As a former lecturer at Harvard Medical School myself, I can assure you that the letter is no such thing. The authors speak only for themselves.
The substance of the letter is also not new.
This is exactly the same argument that has been circulating for 20 years now, rejected by the administrations of both parties.
The importance of patent protection has been well understood in this country since its founding. Article 1, Section 8 of the Constitution empowers Congress to “promote the progress of science and useful arts, by securing for a limited time to authors and inventors the exclusive right to their respective writings and discoveries“.
This is exactly what Congress did. One such landmark piece of legislation is the Bayh-Dole Act of 1980.

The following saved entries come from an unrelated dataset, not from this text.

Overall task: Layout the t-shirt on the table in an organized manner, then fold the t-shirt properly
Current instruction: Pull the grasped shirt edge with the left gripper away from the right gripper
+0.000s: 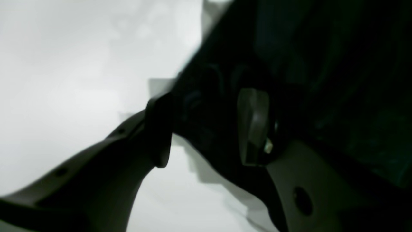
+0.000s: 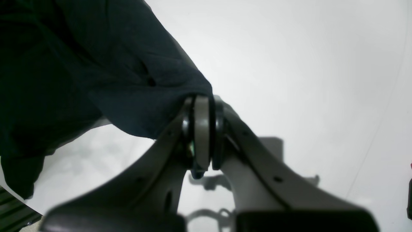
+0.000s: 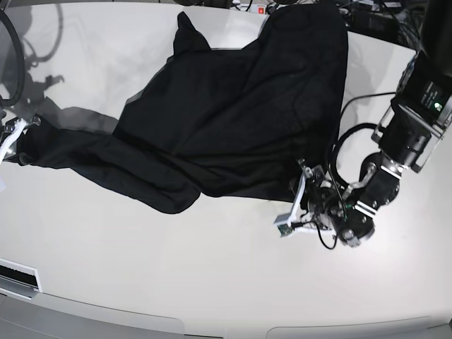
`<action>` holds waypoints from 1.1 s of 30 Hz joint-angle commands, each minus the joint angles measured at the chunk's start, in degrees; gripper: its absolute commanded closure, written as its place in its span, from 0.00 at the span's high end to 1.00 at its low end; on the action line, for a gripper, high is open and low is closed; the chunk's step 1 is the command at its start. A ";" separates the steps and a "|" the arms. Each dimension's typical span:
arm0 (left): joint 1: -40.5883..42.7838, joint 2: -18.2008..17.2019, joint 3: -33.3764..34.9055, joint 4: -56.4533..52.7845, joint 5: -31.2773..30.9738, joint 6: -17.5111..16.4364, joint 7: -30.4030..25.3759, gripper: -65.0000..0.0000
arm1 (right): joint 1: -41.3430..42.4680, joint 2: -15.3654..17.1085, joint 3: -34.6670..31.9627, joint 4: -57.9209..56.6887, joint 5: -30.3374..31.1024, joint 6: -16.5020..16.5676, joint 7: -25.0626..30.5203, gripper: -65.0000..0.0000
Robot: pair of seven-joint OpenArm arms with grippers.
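Laying-out is only partway: t-shirt (image 3: 233, 120) sprawls rumpled on table (image 3: 212, 282), right gripper (image 2: 202, 135) clamped on a corner, left gripper (image 1: 206, 129) apart, seemingly empty; folding not started.

The left arm reaches in from the right side of the base view, bent low over the worktop (image 3: 212, 282). Its left gripper (image 3: 296, 198) has its jaws spread wide apart, with dark cloth of the t-shirt (image 3: 233, 120) lying between them. The right gripper (image 2: 202, 109) sits at the far left edge of the base view. Its jaws are pressed tight together, pinching the cloth's edge.
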State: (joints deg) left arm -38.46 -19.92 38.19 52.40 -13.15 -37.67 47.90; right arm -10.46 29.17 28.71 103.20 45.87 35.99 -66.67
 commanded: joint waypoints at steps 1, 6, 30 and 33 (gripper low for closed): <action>-1.31 -0.24 -0.37 0.68 0.79 -0.11 -1.16 0.51 | 0.61 1.29 0.55 0.92 0.61 -0.20 1.05 0.00; 1.33 -0.24 -0.35 -0.31 7.56 -0.09 -8.92 0.51 | 0.63 1.29 0.55 0.92 0.66 -0.20 1.07 0.00; -10.10 -0.24 -0.35 3.10 -4.85 6.01 3.10 0.00 | 0.61 1.29 0.55 0.92 0.79 -0.13 1.51 0.00; -12.33 -0.24 -0.35 3.10 -7.61 5.75 3.63 0.00 | 0.61 1.31 0.55 0.92 0.79 -0.15 1.51 0.00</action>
State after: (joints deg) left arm -48.82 -19.81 38.24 54.94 -20.62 -31.97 51.66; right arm -10.46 29.19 28.71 103.20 46.02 35.99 -66.43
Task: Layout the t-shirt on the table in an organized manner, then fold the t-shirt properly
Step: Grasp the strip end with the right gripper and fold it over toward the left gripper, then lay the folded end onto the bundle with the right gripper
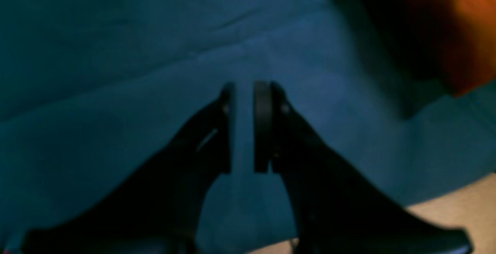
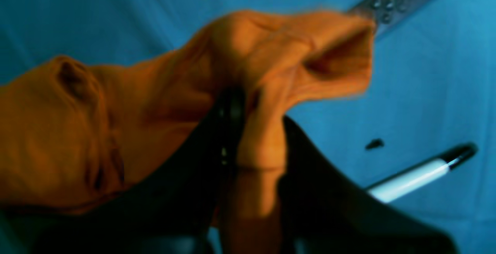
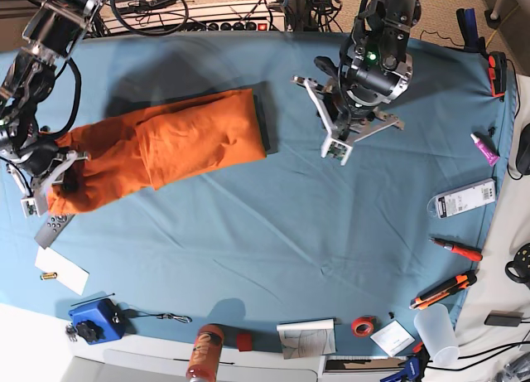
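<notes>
Pinching the shirt's [image 3: 157,146] eight-o'clock end, the right end effector [image 2: 248,130] holds a garment whose long axis runs toward two o'clock across the worktop [image 3: 273,249], while the left end effector [image 1: 244,130], slightly parted and empty, hovers beyond its far end.

Wide table [image 3: 273,241] covered w/ wrinkled teal cloth. Orange t-shirt [image 3: 166,146] lies bunched lengthwise toward the left edge, partly over a dark flat item [image 3: 263,121] nearer the far edge. At the left edge: grey remote [image 3: 52,226], white paper [image 3: 62,270]. Near edge: blue box [image 3: 93,318], orange bottle [image 3: 203,353], booklet [image 3: 305,336], red tape roll [image 3: 361,326], clear cup [image 3: 436,332]. Right edge: orange utility knife [image 3: 443,291], red pen [image 3: 457,249], clear packet [image 3: 462,198], pink tube [image 3: 484,148].
</notes>
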You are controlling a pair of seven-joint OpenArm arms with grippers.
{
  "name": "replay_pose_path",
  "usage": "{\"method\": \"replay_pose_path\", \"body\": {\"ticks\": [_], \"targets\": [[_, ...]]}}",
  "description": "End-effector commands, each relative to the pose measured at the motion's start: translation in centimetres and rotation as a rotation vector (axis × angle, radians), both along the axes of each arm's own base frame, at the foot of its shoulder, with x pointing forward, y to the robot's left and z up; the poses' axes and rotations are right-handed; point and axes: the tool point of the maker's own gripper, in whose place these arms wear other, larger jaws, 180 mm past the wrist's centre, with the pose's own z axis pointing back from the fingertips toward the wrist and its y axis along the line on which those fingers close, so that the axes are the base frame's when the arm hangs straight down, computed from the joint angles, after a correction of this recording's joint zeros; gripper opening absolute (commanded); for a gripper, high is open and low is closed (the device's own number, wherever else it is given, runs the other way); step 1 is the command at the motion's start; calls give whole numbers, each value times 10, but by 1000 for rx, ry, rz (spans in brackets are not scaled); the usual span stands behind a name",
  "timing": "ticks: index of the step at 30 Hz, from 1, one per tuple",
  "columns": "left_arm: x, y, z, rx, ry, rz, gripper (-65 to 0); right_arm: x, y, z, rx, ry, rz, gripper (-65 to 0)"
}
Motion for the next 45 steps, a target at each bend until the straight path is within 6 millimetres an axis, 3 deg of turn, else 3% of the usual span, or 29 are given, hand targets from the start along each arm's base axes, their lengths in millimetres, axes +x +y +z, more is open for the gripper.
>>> {"method": "replay_pose_path", "body": {"ticks": [1,8,11,14,20,26,32,40,44,45], "targets": [[6,6,8,18,-38,27,-577,4,-3,21,-35,-57,1,-650],[4,61,0,41,-15,194,-577,-20,23,28,-171,-38,41,-650],[2,87,-1,10,-3,245,-577,-19,50,32,-217,-68,98,-650],[-1,99,0,-60,3,265,-577,-16,83,29,-238,-70,180,-650],[-4,117,3,-112,-1,320,-577,-21,137,0,-278,-13,330,-650],[-4,118,3,-112,-2,321,-577,-31,170,-17,-322,16,412,-650],[-4,117,3,-112,-2,321,-577,-39,208,-6,-321,-52,526,-650],[-3,115,4,-126,-10,318,-577,-45,235,-13,-298,-58,553,-650],[-2,105,6,-159,-13,265,-577,-45,240,-13,-281,-59,552,-650],[-2,103,6,-166,-14,256,-577,-46,239,-14,-282,-56,552,-620]]}}
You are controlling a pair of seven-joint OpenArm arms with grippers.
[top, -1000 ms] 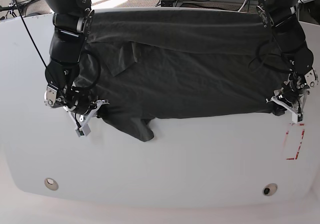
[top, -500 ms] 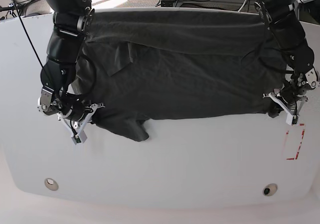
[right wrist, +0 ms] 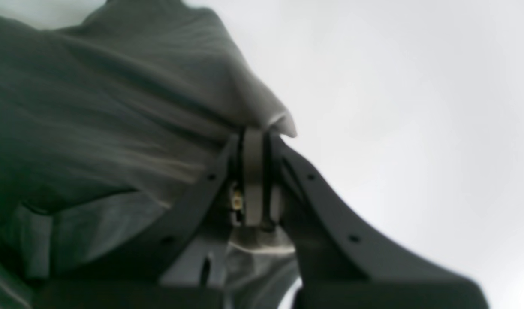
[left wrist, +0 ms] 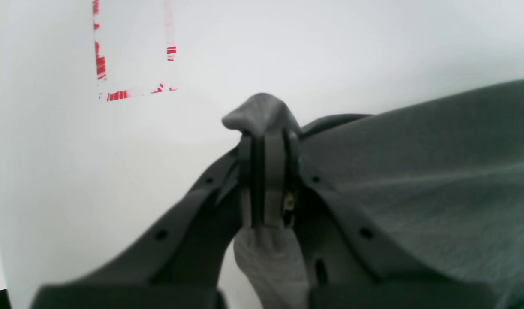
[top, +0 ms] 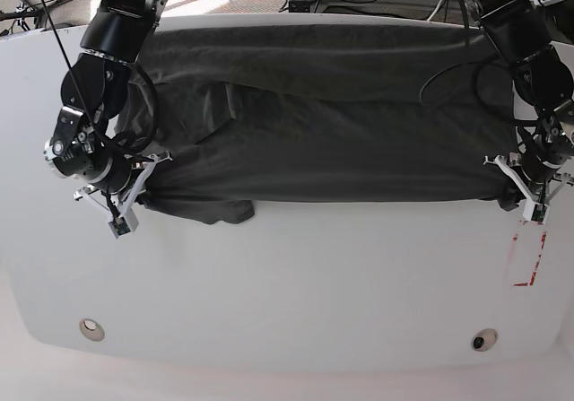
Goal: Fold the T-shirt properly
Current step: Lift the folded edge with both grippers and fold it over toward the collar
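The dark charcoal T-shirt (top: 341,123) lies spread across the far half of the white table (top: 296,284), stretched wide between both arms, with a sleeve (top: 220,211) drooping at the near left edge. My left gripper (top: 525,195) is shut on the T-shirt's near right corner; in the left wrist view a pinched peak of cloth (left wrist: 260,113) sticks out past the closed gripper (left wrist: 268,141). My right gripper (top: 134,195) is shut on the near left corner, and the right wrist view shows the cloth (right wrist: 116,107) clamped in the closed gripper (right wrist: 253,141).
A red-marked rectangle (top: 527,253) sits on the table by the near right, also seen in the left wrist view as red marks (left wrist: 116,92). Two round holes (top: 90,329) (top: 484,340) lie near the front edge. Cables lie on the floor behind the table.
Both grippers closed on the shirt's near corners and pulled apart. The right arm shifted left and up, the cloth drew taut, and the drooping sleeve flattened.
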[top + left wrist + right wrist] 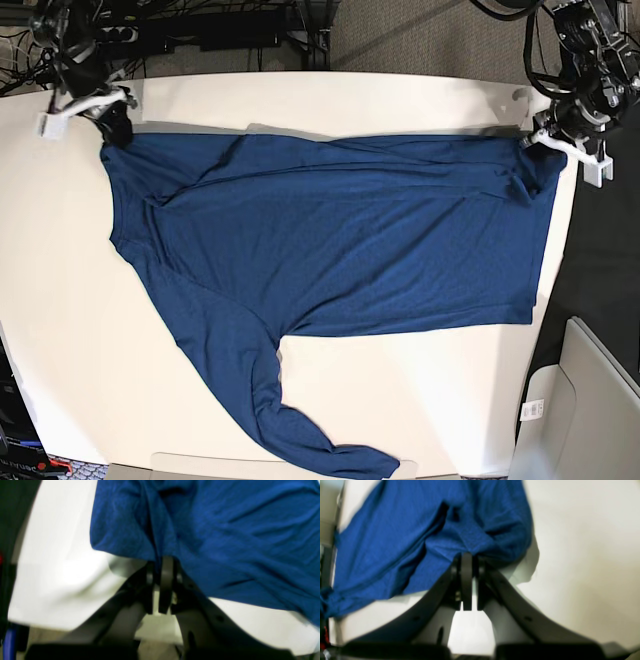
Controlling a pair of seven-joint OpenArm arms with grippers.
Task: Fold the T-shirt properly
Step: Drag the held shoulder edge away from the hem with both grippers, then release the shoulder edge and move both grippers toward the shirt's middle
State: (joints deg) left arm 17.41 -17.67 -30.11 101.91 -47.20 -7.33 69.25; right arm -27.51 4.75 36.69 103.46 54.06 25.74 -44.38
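Observation:
The dark blue T-shirt [330, 240] lies spread across the white table [420, 400], one long sleeve trailing to the front edge. My left gripper [541, 148] is at the shirt's far right corner and is shut on a bunch of its fabric; in the left wrist view the closed fingertips [166, 565] pinch the shirt [225, 535]. My right gripper [114, 126] is at the far left corner and is also shut on the cloth; in the right wrist view its fingertips [467, 560] clamp the shirt's edge [420, 535], slightly lifted.
Cables and dark equipment [210, 25] lie behind the table's far edge. A grey-white bin [580, 420] stands at the lower right, beside the table. The table's right edge runs just past my left gripper.

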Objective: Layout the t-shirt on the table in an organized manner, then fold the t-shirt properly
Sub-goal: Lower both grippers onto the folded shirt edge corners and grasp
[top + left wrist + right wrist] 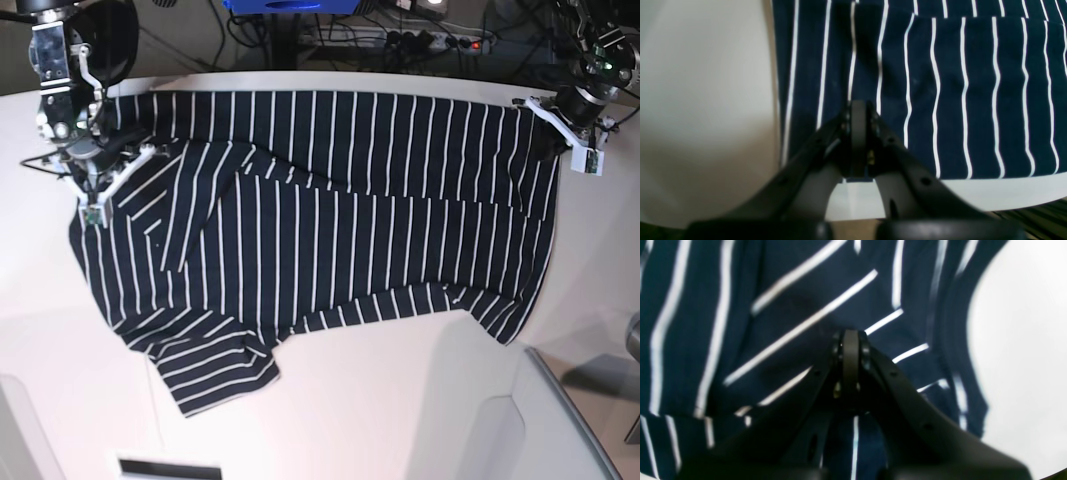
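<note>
White table (330, 420) fills the view, cables and a power strip (440, 42) beyond its curved far edge. The t-shirt (330, 230) lies spread across the middle, stripes running near to far, with a diagonal fold across the body and one sleeve bunched at the near left. Right gripper (92, 165) sits at the far-left corner, left gripper (560, 125) at the far-right corner. Both pincers are closed; whether either pinches cloth is unclear. Judged: corner positions suit pulling the cloth taut to flatten it.

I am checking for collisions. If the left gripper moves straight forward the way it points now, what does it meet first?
Probably the t-shirt: the shut left gripper points right at the striped cloth. Depth is unclear, so whether it already touches is uncertain.
</note>
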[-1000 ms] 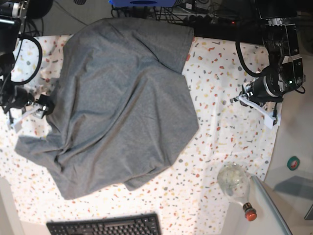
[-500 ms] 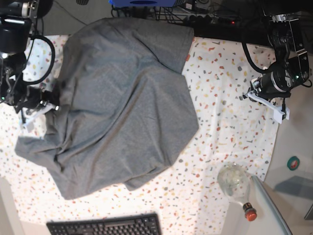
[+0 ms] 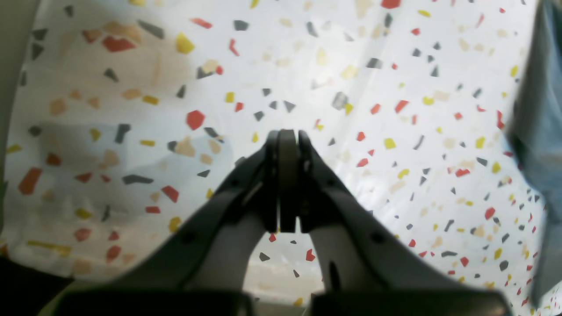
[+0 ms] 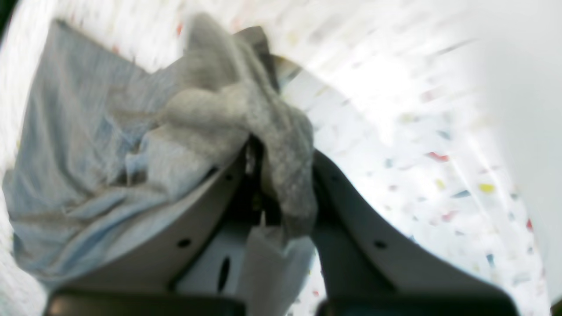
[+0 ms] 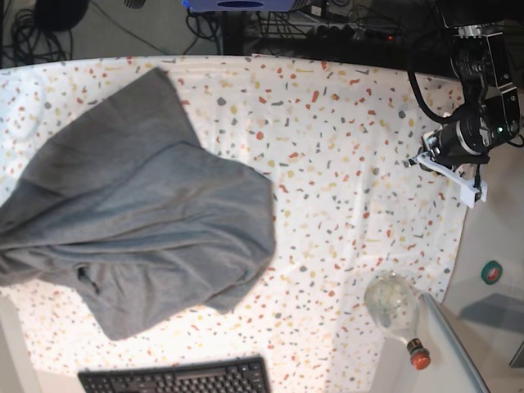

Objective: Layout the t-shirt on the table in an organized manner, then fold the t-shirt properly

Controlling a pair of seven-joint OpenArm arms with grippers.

Prior to Bayh-Dole, patent rights to all taxpayer-funded inventions became the property of the federal government. But the government is not responsible for developing commercial applications for scientific discoveries. Nearly 30,000 government-patented discoveries were dormant before Bayh-Dole. Bayh-Dole solved this problem by letting universities own the patents, allowing them to license their discoveries for commercial development – a powerful incentive that opened up a flood of innovation.
The law does, however, contain a protection clause to ensure that patented discoveries are made available to the public. If they are not, the government reserves the right to step in and issue a patent license to a third party who will make the product available.
This is where the Ivy League professors themselves come into play.
They want the government to use this provision to allow cheap generic copies whenever authorities deem the price of a drug to be too high – especially in cases where the government has made even a small financial contribution to research. preliminary.
This gross misinterpretation makes a mockery of the intent of the law.
Senators Birch Bayh and Bob Dole, the authors of the legislation, wrote in 2002 that “Bayh-Dole did not intend for the government to fix the prices of the resulting products”. But what would they know?
Legal debates aside, twisting Bayh-Dole to achieve the admittedly popular political goal of lower drug prices would spell disaster for future innovation.
This is not a speculative conclusion. In 1989, the National Institutes of Health tried to impose a “reasonable price” rule for products resulting from public-private cooperation. As soon as the rule came into effect, collaboration between private developers and the government collapsed. The NIH repealed the rule in 1995. A year later, such collaborations were strong again.
Bayh-Dole alone has stimulated approximately $1.7 trillion in additional economic output and fostered the creation of over 15,000 startups.
This progress would be reversed if the federal government followed the professors’ advice.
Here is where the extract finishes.